The smart glasses were first tested in Beijing at a highway checkpoint last week, according to Reuters.

Powered by artificial intelligence, the eyewear compares faces and cars to a "blacklist" in real time and display a red box and warning sign when a match is made.

The AI-powered glasses are made by LLVision, the company behind similar police sunglasses rolled out at a Henan railway station last month. The technology was quickly praised by authorities for helping identify several individuals who had previously committed crimes, from human trafficking to traffic infringements.

Surveillance and facial recognition technology is on the rise in China. There are currently 170 million surveillance cameras, and the government hopes to more than triple that number by 2020. That would be nearly one camera for every two citizens, which the Ministry of Public Security hopes can eventually be used to identify any citizen within three seconds.

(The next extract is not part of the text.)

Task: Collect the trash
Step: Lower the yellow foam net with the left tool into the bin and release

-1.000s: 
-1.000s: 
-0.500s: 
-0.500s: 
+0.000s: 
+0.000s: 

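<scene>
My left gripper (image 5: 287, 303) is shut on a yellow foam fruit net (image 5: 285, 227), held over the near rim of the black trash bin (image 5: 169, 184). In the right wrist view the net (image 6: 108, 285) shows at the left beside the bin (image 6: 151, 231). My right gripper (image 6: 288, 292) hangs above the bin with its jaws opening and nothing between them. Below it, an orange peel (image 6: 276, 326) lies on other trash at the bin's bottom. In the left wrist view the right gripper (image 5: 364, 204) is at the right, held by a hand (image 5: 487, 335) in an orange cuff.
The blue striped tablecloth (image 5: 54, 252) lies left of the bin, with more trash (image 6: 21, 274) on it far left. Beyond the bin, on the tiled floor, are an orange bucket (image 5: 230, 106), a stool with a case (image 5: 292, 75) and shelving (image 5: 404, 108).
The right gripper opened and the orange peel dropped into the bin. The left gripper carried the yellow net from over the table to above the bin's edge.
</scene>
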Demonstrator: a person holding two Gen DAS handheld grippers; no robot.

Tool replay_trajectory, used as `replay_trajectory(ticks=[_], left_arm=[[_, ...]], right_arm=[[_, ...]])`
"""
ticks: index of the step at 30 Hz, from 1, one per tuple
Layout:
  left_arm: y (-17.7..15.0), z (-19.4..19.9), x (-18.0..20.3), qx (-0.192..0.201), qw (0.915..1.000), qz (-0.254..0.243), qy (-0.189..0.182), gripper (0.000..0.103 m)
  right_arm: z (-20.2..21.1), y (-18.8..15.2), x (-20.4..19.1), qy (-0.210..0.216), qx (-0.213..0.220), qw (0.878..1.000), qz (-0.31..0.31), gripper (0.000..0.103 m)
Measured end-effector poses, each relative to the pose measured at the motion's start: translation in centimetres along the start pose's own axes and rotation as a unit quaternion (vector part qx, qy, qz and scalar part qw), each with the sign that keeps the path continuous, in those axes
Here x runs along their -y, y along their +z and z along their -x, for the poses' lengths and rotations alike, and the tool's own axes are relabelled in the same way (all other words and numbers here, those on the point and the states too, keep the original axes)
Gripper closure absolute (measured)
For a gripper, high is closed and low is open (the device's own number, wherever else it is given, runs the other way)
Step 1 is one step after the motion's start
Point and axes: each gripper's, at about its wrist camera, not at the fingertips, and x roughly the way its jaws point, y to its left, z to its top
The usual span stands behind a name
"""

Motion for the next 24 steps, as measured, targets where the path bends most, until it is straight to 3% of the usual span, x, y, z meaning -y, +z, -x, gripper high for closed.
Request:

While experts worry about the infringement of privacy and human rights, the CEO of LLVision, Wu Fei, believes the concerns are unwarranted.

"We trust the government," Wu told Reuters, adding that Beijing uses the AI-powered equipment for "noble causes."

But one highly-policed region of China, Xinjiang, is regarded as a warning sign of what the government could be planning across the country.

Nearly 50% of Xinjiang's population are Uyghurs, an ethnic Muslim minority, which the Chinese government treats with suspicion. Facial-recognition cameras are common across the region, license plate numbers are tracked and freedom to travel is drastically limited.

Xinjiang authorities have also requested residents install surveillance apps on their phones, plus DNA, iris scans, fingerprints, and blood types have been collected from citizens, sometimes without their knowledge.

In 2016, Xinjiang police bureaus also began collecting residents' voice samples. This was likely an early step toward a national voice database that could be used to identify any voice in recorded phone conversations.

China's large sample population and lax privacy laws have allowed police and private companies to pioneer such technologies with few limitations — technologies that could dramatically alter how Chinese society operates.